When the four men reconvened two weeks later, all had similar epiphanies. The book had been technically re-discovered by all four and they were all equally ashamed at their lax approach to continuing education. Vince was the least surprised, as he remembered the book’s power as a young man, but he still was moved by the depth of the book’s content. All four men were anxious to discuss the characters, key scenes and Harper Lee’s motivation but Vince handed each one of them a short but deep glass of bourbon. Before they could get comfortable, Vince quieted the group and raised his glass towards the group and said, “To Monroeville, Alabama! Boys, we are Alabama-bound.”
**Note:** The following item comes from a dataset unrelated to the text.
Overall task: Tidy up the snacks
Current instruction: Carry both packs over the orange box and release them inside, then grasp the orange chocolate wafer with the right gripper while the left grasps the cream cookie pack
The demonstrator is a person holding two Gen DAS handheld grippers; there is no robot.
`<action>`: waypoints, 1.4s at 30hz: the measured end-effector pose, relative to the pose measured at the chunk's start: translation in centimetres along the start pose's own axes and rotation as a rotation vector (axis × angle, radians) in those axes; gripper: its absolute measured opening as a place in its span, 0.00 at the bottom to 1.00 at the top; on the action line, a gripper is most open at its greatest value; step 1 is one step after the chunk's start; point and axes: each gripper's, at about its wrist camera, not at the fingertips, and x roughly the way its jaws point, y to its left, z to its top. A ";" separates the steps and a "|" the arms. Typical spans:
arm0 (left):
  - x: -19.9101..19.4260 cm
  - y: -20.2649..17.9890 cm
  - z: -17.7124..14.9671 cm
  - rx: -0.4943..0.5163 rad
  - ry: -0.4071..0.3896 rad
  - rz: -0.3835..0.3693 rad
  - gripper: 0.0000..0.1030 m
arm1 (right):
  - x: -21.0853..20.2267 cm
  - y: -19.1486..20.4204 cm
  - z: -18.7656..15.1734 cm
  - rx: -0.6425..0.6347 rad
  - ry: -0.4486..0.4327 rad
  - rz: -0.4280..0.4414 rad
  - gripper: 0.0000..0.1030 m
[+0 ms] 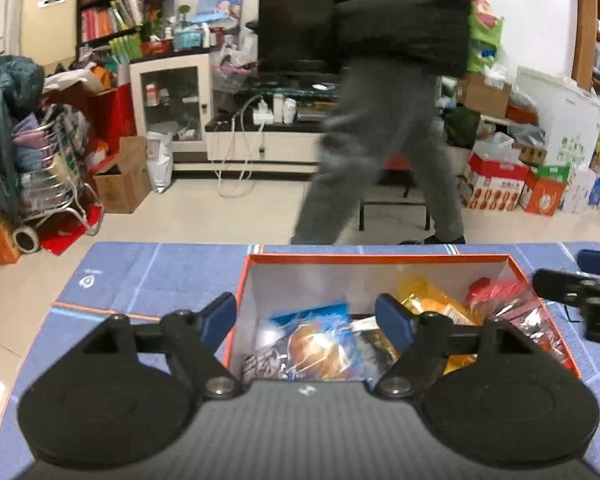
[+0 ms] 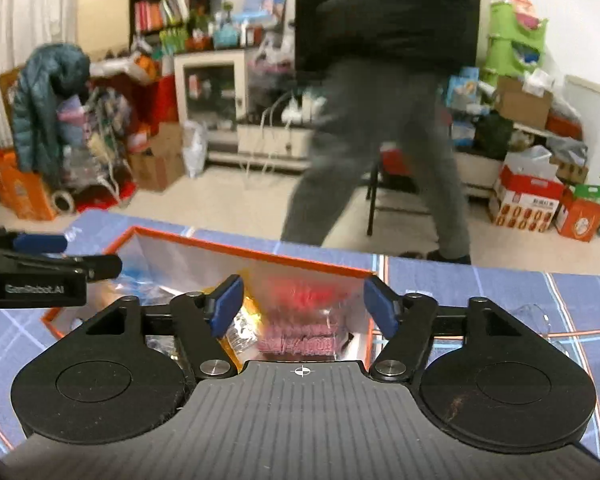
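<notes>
Both grippers, the left gripper (image 1: 306, 316) and right gripper (image 2: 303, 306), hover released and empty above the orange box (image 1: 376, 258) on the blue tabletop (image 1: 148, 272), where snack packets (image 1: 320, 344) lie heaped; a clean pick likely means dropping straight onto one packet's edge.

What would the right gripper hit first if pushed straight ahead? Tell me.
Probably the red snack packet inside the orange box. It lies dead ahead between the open jaws of the right gripper, though depth is unclear.

Both hand-held grippers (image 1: 306, 318) (image 2: 302, 306) agape, empty.
</notes>
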 end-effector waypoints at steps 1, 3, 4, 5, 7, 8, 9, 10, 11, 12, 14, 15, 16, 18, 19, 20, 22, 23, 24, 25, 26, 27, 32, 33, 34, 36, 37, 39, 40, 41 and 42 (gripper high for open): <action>-1.0 0.4 -0.4 -0.002 -0.015 -0.004 0.88 | -1.3 0.1 -0.5 -0.003 -0.023 0.008 0.66; -3.1 1.1 -1.6 -0.005 -0.042 0.007 0.95 | -4.2 0.4 -2.4 -0.005 -0.054 0.012 0.67; -4.2 1.5 -2.4 -0.006 -0.049 0.005 0.95 | -5.5 0.5 -3.6 0.002 -0.058 0.019 0.68; -5.3 1.8 -3.4 -0.004 -0.051 0.000 0.95 | -6.7 0.7 -5.0 0.012 -0.055 0.029 0.68; -7.4 2.8 -5.6 -0.028 -0.044 0.006 0.95 | -8.8 1.2 -8.2 0.031 -0.027 0.045 0.68; -8.2 3.2 -6.7 -0.051 -0.038 0.012 0.95 | -9.7 1.6 -10.0 0.048 -0.014 0.055 0.68; -8.6 3.6 -7.6 -0.067 -0.032 0.011 0.95 | -10.3 1.8 -11.7 0.068 -0.002 0.054 0.68; -9.1 3.9 -8.5 -0.078 -0.026 0.015 0.95 | -10.8 2.1 -13.2 0.086 0.014 0.053 0.68; -9.4 4.0 -9.4 -0.077 -0.020 0.021 0.95 | -11.1 2.4 -14.7 0.115 0.027 0.043 0.68; -9.3 4.0 -10.0 -0.063 -0.014 0.017 0.95 | -11.1 2.8 -15.9 0.139 0.049 0.034 0.68; -9.1 3.4 -11.0 0.007 -0.016 -0.002 0.95 | -10.6 4.5 -17.8 0.125 0.102 0.035 0.68; -8.9 3.0 -11.4 0.049 -0.019 -0.018 0.95 | -10.5 5.5 -18.5 0.099 0.112 0.028 0.68; -8.6 2.7 -11.7 0.102 -0.016 -0.042 0.95 | -10.3 6.3 -19.1 0.074 0.115 0.016 0.68; -8.1 2.5 -12.1 0.177 -0.010 -0.096 0.95 | -9.7 7.3 -19.6 0.054 0.131 0.005 0.68; -7.8 2.4 -12.2 0.208 -0.006 -0.126 0.95 | -9.3 7.6 -20.0 0.056 0.141 -0.005 0.69; -7.4 2.3 -12.4 0.241 -0.005 -0.143 0.95 | -9.0 7.7 -20.2 0.066 0.148 -0.007 0.70; -6.6 2.1 -12.3 0.295 0.006 -0.197 0.95 | -8.1 7.7 -20.5 0.080 0.165 0.004 0.70; -6.1 2.1 -12.3 0.311 0.012 -0.228 0.95 | -7.8 7.8 -20.6 0.083 0.170 0.006 0.70; -5.6 1.9 -12.3 0.324 0.022 -0.268 0.95 | -7.5 8.0 -20.6 0.082 0.172 0.008 0.70; -5.2 1.5 -12.3 0.340 0.023 -0.311 0.95 | -7.3 8.0 -20.8 0.079 0.169 0.009 0.70; -4.7 1.2 -12.3 0.359 0.021 -0.357 0.95 | -7.0 8.0 -21.0 0.081 0.168 0.011 0.70; -4.1 0.7 -12.3 0.377 0.029 -0.391 0.95 | -6.7 7.9 -20.8 0.088 0.171 0.020 0.70; -0.3 -2.1 -12.4 0.462 0.102 -0.478 0.95 | -5.6 8.1 -21.4 0.074 0.189 0.029 0.68; 0.5 -2.2 -12.3 0.446 0.121 -0.481 0.95 | -5.4 8.0 -21.4 0.072 0.189 0.029 0.68; 1.5 -2.4 -12.1 0.420 0.148 -0.485 0.95 | -5.3 8.1 -21.4 0.065 0.189 0.023 0.68; 3.1 -2.4 -11.8 0.347 0.190 -0.498 0.94 | -5.2 8.0 -21.4 0.061 0.188 0.027 0.69; 3.4 -2.4 -11.8 0.310 0.200 -0.502 0.90 | -5.2 8.0 -21.4 0.059 0.187 0.030 0.68; 3.2 -2.3 -11.8 0.263 0.208 -0.510 0.78 | -5.2 8.0 -21.5 0.048 0.186 0.029 0.63; 2.9 -2.4 -12.1 0.252 0.209 -0.504 0.65 | -5.2 8.0 -21.4 0.041 0.185 0.029 0.58; 2.5 -2.4 -12.4 0.246 0.215 -0.496 0.57 | -5.2 8.0 -21.4 0.033 0.186 0.029 0.54; 2.2 -2.4 -12.8 0.237 0.233 -0.484 0.60 | -5.2 8.1 -21.4 0.026 0.189 0.028 0.54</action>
The four clinked their glasses together on Vince's new three-season porch. They did not tell their wives of their literary mutiny and by the looks of their wives, they were successful with their subterfuge. The short-memory wives were cracking open new wine bottles and moving last meeting's books off to the side in case the book interfered with their wine drinking. The evening was cool with a pleasant breeze and each one of the cabal was anxious to discuss their feelings and findings. The others, Jim, Jim and Joe, were anxious to discuss the book and didn't feel that interested in discussing their last two weeks. The purpose of the club is to read and discuss books so that is what they did.
"The author paints a helluva picture, doesn't she? said the first Jim. "I could feel the heat, the claustrophobia and the pressures on a life that was quickly changing."
"I agree with Jim and want to add that I forgot how good this book was to read. I am ashamed that when I was supposed to read it, I quickly read the Cliff's Notes and didn't look back. I wish I could say that the prose came back to me, that it was remembered in some fashion but I can't. I got a "B" in American Literature but I don't remember one thing about the book.
"Not even the stupid names?" asked Vince.
"Not even the stupid names."
"As much as I like this book," said the second Jim. "It makes me wonder how much excellent literature I have passed by due to my ignorance."
The four men agreed: this was a wake-up call. Instead of acting like literary lemmings, quietly accepting the task of enduring crappy and poorly-written writing just because it was on a best-seller list or in the front of the book megatore, it was up to them to strike a blow for independent thinking and seek out classics to enjoy. The Mockingbird book was consumed in a few weeks and the four men were finally focused on something worthwhile. Now completely separate of the wives club, they took it upon themselves to seek out books to propose to the group to read. Scouring top literary lists on the Internet, looking at old books gathering dust in their homes, they would spend the last ten minutes of each club meeting teeing up new ideas.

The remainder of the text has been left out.